Glucagon-like peptide-1 receptor agonists to improve cardiorenal outcomes: data from FLOW and beyond.

Abstract

Purpose of review: Glucagon-like peptide-1 receptor agonists (GLP1RA), initially approved for glycemic control in type 2 diabetes mellitus (T2DM), have emerged as agents for weight loss, cardiovascular and kidney protection. This review summarizes the evidence supporting the benefits of these therapies on cardiorenal outcomes.
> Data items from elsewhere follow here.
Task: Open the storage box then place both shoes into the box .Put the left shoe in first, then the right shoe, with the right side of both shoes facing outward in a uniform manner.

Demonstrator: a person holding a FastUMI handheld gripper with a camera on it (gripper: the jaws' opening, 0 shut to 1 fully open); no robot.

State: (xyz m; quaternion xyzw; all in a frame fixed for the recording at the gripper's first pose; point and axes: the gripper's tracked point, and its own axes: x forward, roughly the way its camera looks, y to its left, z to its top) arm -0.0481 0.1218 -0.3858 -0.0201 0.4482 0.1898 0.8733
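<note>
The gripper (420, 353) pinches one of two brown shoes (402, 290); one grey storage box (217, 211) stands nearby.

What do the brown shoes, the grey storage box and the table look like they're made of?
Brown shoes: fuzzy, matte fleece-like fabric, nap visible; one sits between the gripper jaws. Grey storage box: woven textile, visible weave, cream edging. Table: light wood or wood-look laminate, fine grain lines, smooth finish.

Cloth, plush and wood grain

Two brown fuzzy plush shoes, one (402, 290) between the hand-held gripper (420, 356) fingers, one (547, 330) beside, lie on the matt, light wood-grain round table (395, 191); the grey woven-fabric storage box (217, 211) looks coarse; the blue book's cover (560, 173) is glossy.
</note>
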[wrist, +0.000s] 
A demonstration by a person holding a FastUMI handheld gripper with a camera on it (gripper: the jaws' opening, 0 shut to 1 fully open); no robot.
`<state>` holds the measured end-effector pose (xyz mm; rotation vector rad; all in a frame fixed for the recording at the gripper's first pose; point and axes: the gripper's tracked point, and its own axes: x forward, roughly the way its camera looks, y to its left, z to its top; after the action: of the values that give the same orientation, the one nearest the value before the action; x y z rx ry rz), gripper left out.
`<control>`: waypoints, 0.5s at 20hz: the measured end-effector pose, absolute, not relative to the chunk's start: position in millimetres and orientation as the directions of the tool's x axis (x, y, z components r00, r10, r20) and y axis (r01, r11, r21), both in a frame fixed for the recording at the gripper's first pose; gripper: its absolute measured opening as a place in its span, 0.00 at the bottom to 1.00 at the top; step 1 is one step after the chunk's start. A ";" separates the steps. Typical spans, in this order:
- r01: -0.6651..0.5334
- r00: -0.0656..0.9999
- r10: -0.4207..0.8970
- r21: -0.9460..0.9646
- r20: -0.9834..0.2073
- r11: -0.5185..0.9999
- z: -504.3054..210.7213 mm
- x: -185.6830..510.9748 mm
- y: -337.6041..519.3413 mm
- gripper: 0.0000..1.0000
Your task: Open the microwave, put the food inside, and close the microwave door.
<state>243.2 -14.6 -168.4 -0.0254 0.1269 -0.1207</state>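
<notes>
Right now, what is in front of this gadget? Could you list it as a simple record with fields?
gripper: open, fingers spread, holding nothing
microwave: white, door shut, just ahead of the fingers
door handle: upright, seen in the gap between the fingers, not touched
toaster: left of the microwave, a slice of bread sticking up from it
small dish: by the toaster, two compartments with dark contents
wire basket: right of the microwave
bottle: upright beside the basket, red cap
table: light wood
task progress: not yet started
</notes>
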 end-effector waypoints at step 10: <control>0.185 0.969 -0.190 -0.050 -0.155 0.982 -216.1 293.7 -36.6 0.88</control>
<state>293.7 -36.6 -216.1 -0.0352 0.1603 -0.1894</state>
Recent findings: Clinical trials have consistently demonstrated reductions in major adverse cardiovascular events with GLP1RA treatments. Recently, the FLOW trial revealed that semaglutide reduced the composite outcome of kidney failure, at least 50% decline in estimated glomerular filtration rate, kidney or cardiovascular mortality by 24% in patients with T2DM, thereby establishing GLP1RA as a pillar of therapy in this population. New evidence suggests favorable effects on kidney endpoints in nondiabetic individuals with overweight or obesity. Dedicated trials have also provided evidence for reduction in the risk for heart failure hospitalization and improvement in symptoms in individuals with heart failure with preserved ejection fraction. Subgroup analyses have suggested that GLP1RAs confer additive cardiorenal benefits irrespective of background medication use.

Summary: There is increasing evidence that GLP1RA reduces the risk for cardiovascular events, chronic kidney disease progression, and heart failure hospitalizations. Further data on the effect of dual and triple GLP1-based therapies on cardiorenal outcomes is required.